À l’échelle mondiale, les États financent la R&D en moyenne pour un peu plus de 0,5 % de leur PIB. Dans les pays avancés, ce ratio peut dépasser 1 % du PIB. En France, il atteint 0,7 % du PIB. Au sein des pays de l’OCDE, l’effort public en matière de R&D est en recul depuis 40 ans. En France, depuis 1990, il est passé de 1 à 0,7 % du PIB. En 2018, au sein de l’OCDE, les dépenses publiques en R&D sont néanmoins en augmentation de 3 % en termes réels après une période de forte baisse imputée à la crise financière de 2008.
Amazon investit plus que la France et le Royaume-Uni
Dans tous les pays, les gouvernements décident d’accroître les dépenses publiques en faveur de la recherche. En France, en 2020, le gouvernement a pris l’engagement de les augmenter de 30 % sur dix ans.
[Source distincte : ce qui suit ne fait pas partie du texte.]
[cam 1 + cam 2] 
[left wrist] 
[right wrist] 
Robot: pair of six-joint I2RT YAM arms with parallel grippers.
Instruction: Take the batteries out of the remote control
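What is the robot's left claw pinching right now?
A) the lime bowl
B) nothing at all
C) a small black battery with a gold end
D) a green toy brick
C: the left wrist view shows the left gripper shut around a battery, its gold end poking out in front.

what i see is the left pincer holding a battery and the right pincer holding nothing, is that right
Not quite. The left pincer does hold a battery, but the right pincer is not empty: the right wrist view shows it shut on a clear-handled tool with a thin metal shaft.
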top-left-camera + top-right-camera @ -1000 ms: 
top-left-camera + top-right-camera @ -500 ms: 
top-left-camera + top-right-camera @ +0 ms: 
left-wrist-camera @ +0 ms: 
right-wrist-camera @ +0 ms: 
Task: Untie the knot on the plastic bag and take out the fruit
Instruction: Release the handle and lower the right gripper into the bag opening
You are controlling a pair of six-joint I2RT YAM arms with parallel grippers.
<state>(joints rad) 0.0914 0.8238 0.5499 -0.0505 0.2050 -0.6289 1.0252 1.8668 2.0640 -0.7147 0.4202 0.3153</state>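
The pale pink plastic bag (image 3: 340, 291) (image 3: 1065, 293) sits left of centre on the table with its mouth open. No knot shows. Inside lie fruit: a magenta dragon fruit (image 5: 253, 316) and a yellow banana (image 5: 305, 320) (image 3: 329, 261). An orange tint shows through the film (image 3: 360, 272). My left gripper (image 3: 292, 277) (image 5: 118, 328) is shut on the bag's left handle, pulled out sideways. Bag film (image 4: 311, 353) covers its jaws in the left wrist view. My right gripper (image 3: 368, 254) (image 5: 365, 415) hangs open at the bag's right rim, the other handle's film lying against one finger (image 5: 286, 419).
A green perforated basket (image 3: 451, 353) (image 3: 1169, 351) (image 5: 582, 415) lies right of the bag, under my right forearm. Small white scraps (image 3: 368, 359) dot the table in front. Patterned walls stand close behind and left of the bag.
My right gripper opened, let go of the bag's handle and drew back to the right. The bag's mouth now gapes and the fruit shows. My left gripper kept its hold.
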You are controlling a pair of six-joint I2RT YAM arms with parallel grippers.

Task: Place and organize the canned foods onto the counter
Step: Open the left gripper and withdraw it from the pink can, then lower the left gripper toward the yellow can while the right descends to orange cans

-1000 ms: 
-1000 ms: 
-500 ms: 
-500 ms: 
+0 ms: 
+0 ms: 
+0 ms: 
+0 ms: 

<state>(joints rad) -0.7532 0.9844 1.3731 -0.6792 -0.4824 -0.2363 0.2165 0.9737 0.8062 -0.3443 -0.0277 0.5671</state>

Le gouvernement japonais a également décidé d’augmenter leur financement. Aux États-Unis, le nouveau Président s’est prononcé en faveur d’une forte augmentation du budget en faveur de la recherche.
Les GAFA deviennent des acteurs de plus en plus importants de la recherche. Amazon a ainsi indiqué avoir dépensé, en 2020, 36 milliards de dollars, en technologie et contenu, soit plus que les budgets scientifiques de la Grande-Bretagne et de la France réunis.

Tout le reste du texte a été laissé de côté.